▸ **Exercise directions**:
Drop the pictures and repeat the remaining data exactly.

·····

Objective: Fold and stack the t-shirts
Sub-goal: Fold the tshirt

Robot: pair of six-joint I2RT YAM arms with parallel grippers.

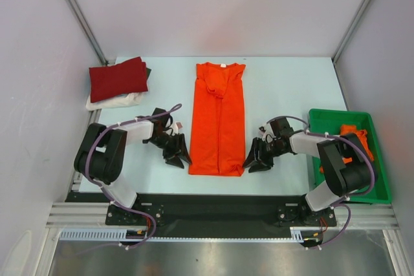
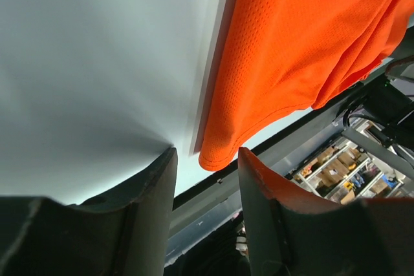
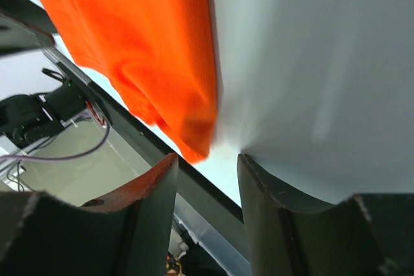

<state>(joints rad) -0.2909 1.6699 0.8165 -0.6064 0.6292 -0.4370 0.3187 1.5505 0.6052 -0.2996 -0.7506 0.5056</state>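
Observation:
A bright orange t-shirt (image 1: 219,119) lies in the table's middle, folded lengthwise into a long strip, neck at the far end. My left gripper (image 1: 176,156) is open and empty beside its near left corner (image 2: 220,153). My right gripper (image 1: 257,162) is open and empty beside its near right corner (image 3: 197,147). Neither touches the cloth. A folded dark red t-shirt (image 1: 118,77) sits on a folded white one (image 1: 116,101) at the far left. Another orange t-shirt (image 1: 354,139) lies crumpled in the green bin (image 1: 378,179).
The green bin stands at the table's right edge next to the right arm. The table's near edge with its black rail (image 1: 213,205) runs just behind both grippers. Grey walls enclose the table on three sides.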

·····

▸ **Your response**:
Objective: Fold and stack the t-shirts
Sub-goal: Fold the tshirt

Robot: pair of six-joint I2RT YAM arms with parallel grippers.


<state>(joints rad) -0.2909 1.6699 0.8165 -0.6064 0.6292 -0.4370 0.3187 1.5505 0.6052 -0.2996 -0.7506 0.5056</state>
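Observation:
A bright orange t-shirt (image 1: 219,119) lies in the table's middle, folded lengthwise into a long strip, neck at the far end. My left gripper (image 1: 176,156) is open and empty beside its near left corner (image 2: 220,153). My right gripper (image 1: 257,162) is open and empty beside its near right corner (image 3: 197,147). Neither touches the cloth. A folded dark red t-shirt (image 1: 118,77) sits on a folded white one (image 1: 116,101) at the far left. Another orange t-shirt (image 1: 354,139) lies crumpled in the green bin (image 1: 378,179).
The green bin stands at the table's right edge next to the right arm. The table's near edge with its black rail (image 1: 213,205) runs just behind both grippers. Grey walls enclose the table on three sides.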

The answer contains nothing more.